All pictures must be dropped, while the entries are given again word for word.

> _MATERIAL TO PROCESS_
-------

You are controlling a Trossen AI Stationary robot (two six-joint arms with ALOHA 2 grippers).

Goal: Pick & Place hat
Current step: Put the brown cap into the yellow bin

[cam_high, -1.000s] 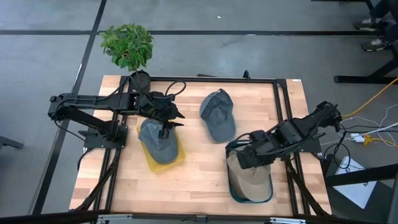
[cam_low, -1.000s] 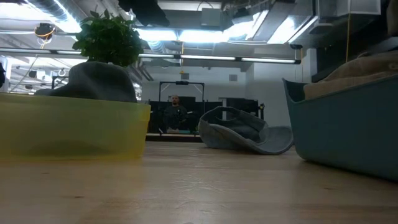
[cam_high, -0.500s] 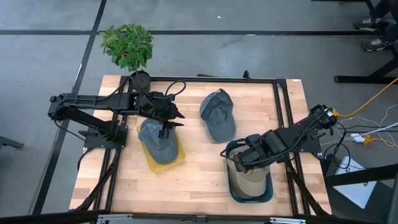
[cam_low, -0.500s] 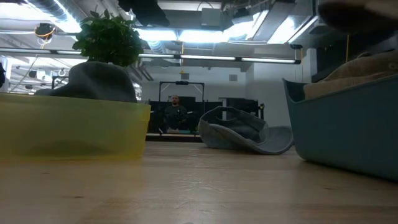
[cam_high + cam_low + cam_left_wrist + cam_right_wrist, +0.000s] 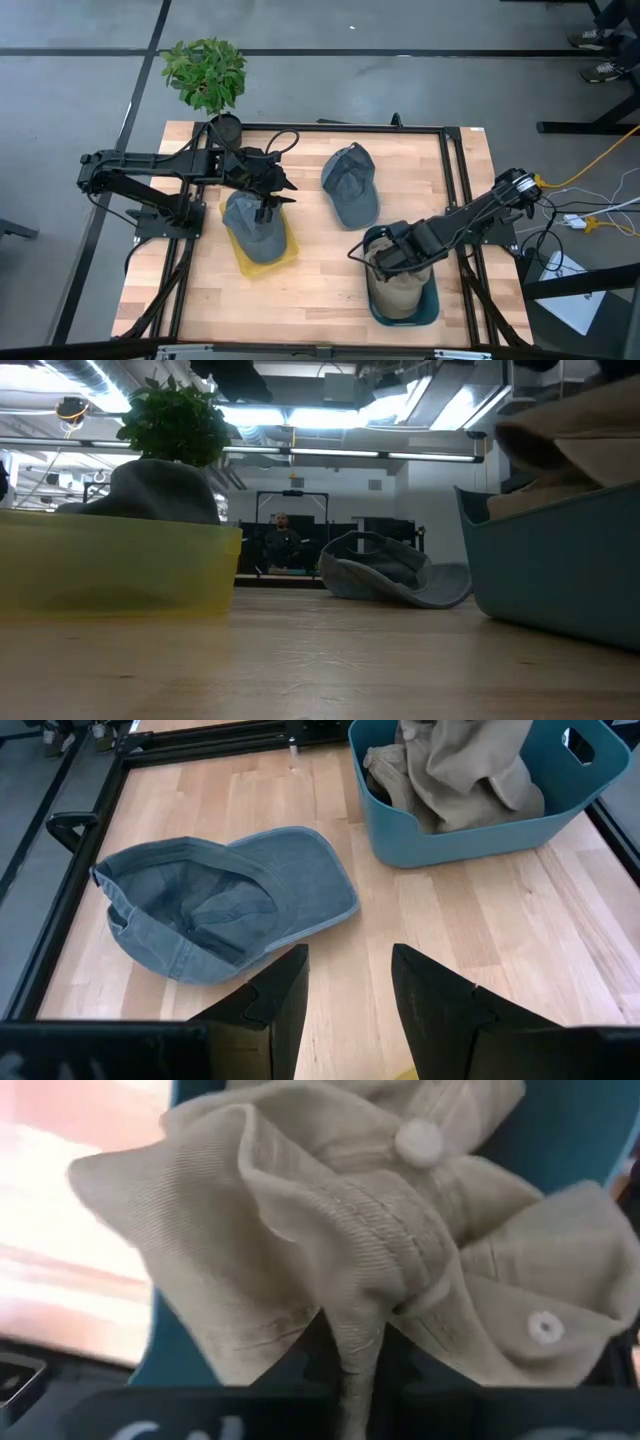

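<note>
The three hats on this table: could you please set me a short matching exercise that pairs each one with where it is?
Things:
1. grey hat
2. blue-grey cap
3. tan hat

Places:
A. lying loose on the bare wood between the two bins
B. in the teal bin, pinched in the right pincer
C. resting in the yellow bin, below the left pincer

Pairs: 1-C, 2-A, 3-B
</note>
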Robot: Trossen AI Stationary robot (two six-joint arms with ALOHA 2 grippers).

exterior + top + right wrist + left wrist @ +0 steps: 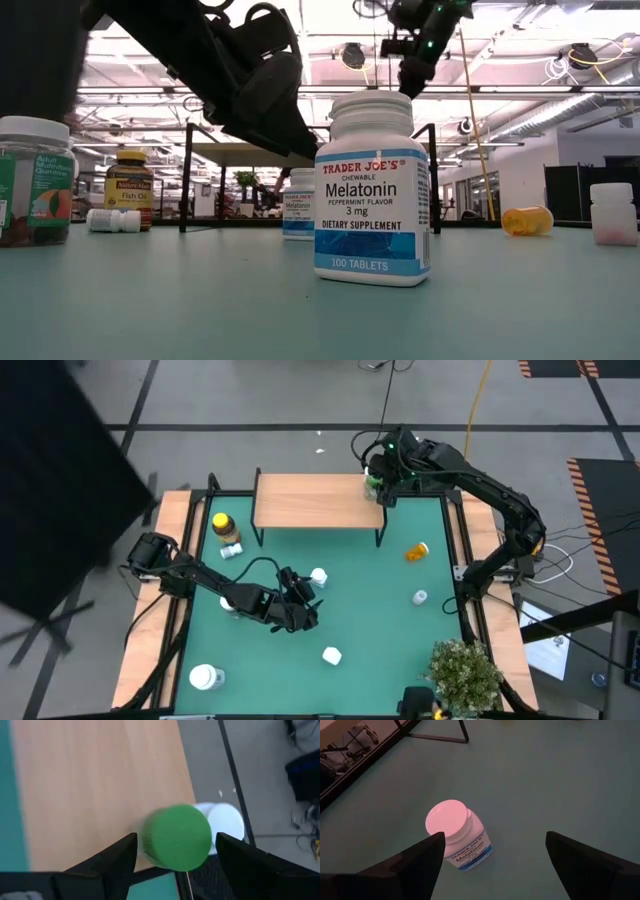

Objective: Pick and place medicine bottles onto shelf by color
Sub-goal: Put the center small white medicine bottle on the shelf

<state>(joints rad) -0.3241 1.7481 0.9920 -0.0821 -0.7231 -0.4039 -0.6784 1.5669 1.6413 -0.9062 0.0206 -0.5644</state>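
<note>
A green-capped medicine bottle (176, 837) stands on the right end of the light-wood shelf (315, 500). My right gripper (176, 842) is above it, open, with a finger on either side of the cap and a narrow gap at each. A white round cap (227, 822) shows just beyond it. My left gripper (495, 855) hovers open over the green mat. An upright white melatonin bottle (457, 832) is just ahead of its fingers, untouched, also seen in the high view (318, 576).
An amber bottle (417, 550) lies on the mat at the right. White bottles (420, 597) (332, 655), a yellow-capped brown bottle (225, 525) and a wide white-lidded jar (205, 678) are scattered about. A potted plant (462, 672) is at the near right corner.
</note>
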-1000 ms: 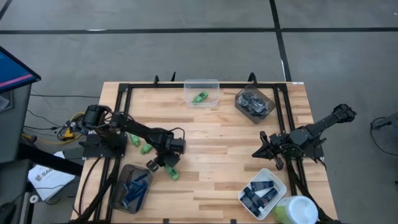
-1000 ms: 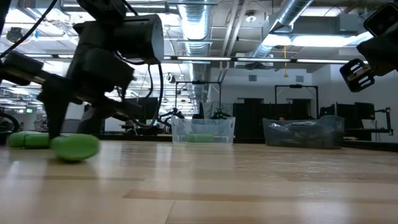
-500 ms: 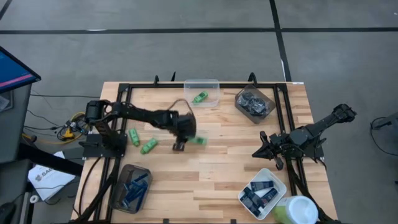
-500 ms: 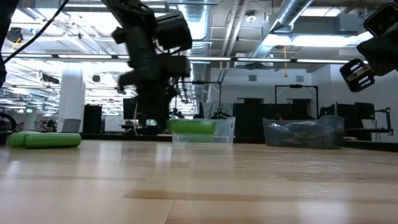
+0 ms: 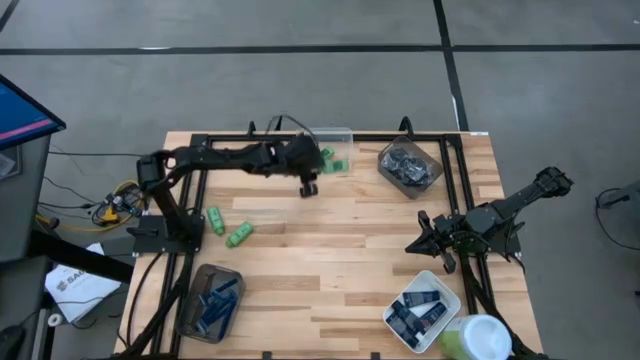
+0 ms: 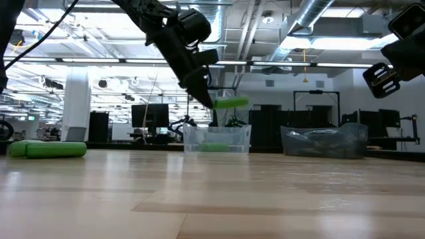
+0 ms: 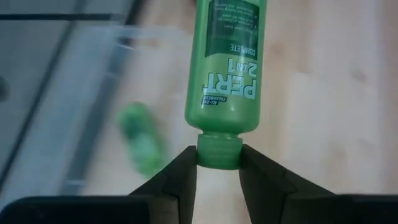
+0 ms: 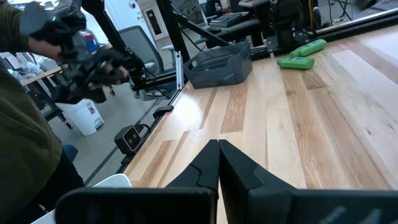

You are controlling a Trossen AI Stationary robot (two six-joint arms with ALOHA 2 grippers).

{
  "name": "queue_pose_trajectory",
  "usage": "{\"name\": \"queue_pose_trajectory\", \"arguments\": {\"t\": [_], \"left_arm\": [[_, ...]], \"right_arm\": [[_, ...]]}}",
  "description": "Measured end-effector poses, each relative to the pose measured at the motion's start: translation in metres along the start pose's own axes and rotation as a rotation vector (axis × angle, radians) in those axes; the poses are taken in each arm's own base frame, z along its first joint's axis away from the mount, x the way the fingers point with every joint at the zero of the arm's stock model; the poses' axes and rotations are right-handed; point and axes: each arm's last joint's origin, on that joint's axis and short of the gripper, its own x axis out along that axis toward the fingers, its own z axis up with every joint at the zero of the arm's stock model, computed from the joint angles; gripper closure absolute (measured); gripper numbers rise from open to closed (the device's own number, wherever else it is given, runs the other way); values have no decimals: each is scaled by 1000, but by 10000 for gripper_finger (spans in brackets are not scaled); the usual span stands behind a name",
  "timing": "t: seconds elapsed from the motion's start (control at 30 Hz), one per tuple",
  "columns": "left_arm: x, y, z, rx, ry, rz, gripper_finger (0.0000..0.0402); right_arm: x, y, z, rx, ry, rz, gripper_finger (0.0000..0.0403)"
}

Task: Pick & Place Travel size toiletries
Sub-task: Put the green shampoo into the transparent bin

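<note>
Carried from mid-counter, the bright green plastic mini bottle is now held by its cap in the left gripper fingers above the clear plastic tub; release appears imminent. Right gripper fingers are closed, parked.

On your wooden desk you have a clear tub at the far edge, a grey tub near left, a white tub near right, and a black frame around it.
</note>
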Motion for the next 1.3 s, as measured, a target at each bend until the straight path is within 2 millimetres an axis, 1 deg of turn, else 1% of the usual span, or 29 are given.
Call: {"name": "queue_pose_trajectory", "arguments": {"t": [0.1, 0.23, 0.3, 0.43, 0.57, 0.97, 1.17, 1.3], "left_arm": [[-1, 25, 5, -52, -40, 91, 300], [0, 54, 0, -122, -56, 167, 300], [1, 66, -5, -166, -48, 189, 300], [6, 79, -17, -237, -21, 210, 300], [13, 80, -25, -278, -2, 209, 300], [41, 67, -33, -273, 59, 177, 300], [47, 65, -37, -271, 79, 172, 300], [48, 65, -37, -271, 76, 173, 289]], "right_arm": [[0, 0, 0, 0, 0, 0, 403], [0, 0, 0, 0, 0, 0, 403], [0, 0, 0, 0, 0, 0, 403], [0, 0, 0, 0, 0, 0, 403], [0, 0, 0, 0, 0, 0, 403], [0, 0, 0, 0, 0, 0, 403], [0, 0, 0, 0, 0, 0, 403], [0, 0, 0, 0, 0, 0, 403]]}}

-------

> _RESPONSE TO THE TASK_
You are controlling a Trossen AI Stationary robot (two six-joint arms with ALOHA 2 grippers).

Goal: Pick & Place hat
Current step: Put the brown cap into the yellow bin

[cam_high, -1.000s] 
[cam_low, -1.000s] 
[cam_high, -0.500s] 
[cam_low, -0.500s] 
[cam_high + cam_low + cam_left_wrist + cam_right_wrist, +0.000s] 

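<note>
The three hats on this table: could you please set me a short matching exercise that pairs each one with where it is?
Things:
1. grey hat
2. blue-grey cap
3. tan hat

Places:
A. lying loose on the bare wood between the two bins
B. in the teal bin, pinched in the right pincer
C. resting in the yellow bin, below the left pincer

Pairs: 1-C, 2-A, 3-B
</note>
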Robot: Trossen AI Stationary robot (two six-joint arms with ALOHA 2 grippers).

exterior + top + right wrist + left wrist @ +0 steps: 

Objective: Pick and place medicine bottles onto shelf by color
Sub-goal: Put the center small white medicine bottle on the shelf

<state>(joints rad) -0.3241 1.7481 0.9920 -0.0821 -0.7231 -0.4039 -0.6784 1.5669 1.6413 -0.9062 0.0206 -0.5644</state>
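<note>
A green-capped medicine bottle (176, 837) stands on the right end of the light-wood shelf (315, 500). My right gripper (176, 842) is above it, open, with a finger on either side of the cap and a narrow gap at each. A white round cap (227, 822) shows just beyond it. My left gripper (495, 855) hovers open over the green mat. An upright white melatonin bottle (457, 832) is just ahead of its fingers, untouched, also seen in the high view (318, 576).
An amber bottle (417, 550) lies on the mat at the right. White bottles (420, 597) (332, 655), a yellow-capped brown bottle (225, 525) and a wide white-lidded jar (205, 678) are scattered about. A potted plant (462, 672) is at the near right corner.
</note>
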-1000 ms: 
-1000 ms: 
-500 ms: 
-500 ms: 
+0 ms: 
+0 ms: 
+0 ms: 
+0 ms: 

You are controlling a Trossen AI Stationary robot (two six-joint arms with ALOHA 2 grippers).

{
  "name": "queue_pose_trajectory",
  "usage": "{\"name\": \"queue_pose_trajectory\", \"arguments\": {\"t\": [_], \"left_arm\": [[_, ...]], \"right_arm\": [[_, ...]]}}",
  "description": "Measured end-effector poses, each relative to the pose measured at the motion's start: translation in metres along the start pose's own axes and rotation as a rotation vector (axis × angle, radians) in those axes; the poses are taken in each arm's own base frame, z along its first joint's axis away from the mount, x the way the fingers point with every joint at the zero of the arm's stock model; the poses' axes and rotations are right-handed; point and axes: each arm's last joint's origin, on that joint's axis and short of the gripper, its own x axis out along that axis toward the fingers, its own z axis up with every joint at the zero of the arm's stock model, computed from the joint angles; gripper closure absolute (measured); gripper numbers rise from open to closed (the device's own number, wherever else it is given, runs the other way); values have no decimals: each is scaled by 1000, but by 10000 for gripper_finger (spans in brackets are not scaled); the usual span stands behind a name",
  "timing": "t: seconds elapsed from the motion's start (control at 30 Hz), one per tuple",
  "columns": "left_arm: x, y, z, rx, ry, rz, gripper_finger (0.0000..0.0402); right_arm: x, y, z, rx, ry, rz, gripper_finger (0.0000..0.0403)"
}

Task: Pick & Place Travel size toiletries
Sub-task: Put the green shampoo into the transparent bin

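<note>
Carried from mid-counter, the bright green plastic mini bottle is now held by its cap in the left gripper fingers above the clear plastic tub; release appears imminent. Right gripper fingers are closed, parked.

On your wooden desk you have a clear tub at the far edge, a grey tub near left, a white tub near right, and a black frame around it.
</note>
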Motion for the next 1.3 s, as measured, a target at each bend until the straight path is within 2 millimetres an axis, 1 deg of turn, else 1% of the usual span, or 29 are given.
Call: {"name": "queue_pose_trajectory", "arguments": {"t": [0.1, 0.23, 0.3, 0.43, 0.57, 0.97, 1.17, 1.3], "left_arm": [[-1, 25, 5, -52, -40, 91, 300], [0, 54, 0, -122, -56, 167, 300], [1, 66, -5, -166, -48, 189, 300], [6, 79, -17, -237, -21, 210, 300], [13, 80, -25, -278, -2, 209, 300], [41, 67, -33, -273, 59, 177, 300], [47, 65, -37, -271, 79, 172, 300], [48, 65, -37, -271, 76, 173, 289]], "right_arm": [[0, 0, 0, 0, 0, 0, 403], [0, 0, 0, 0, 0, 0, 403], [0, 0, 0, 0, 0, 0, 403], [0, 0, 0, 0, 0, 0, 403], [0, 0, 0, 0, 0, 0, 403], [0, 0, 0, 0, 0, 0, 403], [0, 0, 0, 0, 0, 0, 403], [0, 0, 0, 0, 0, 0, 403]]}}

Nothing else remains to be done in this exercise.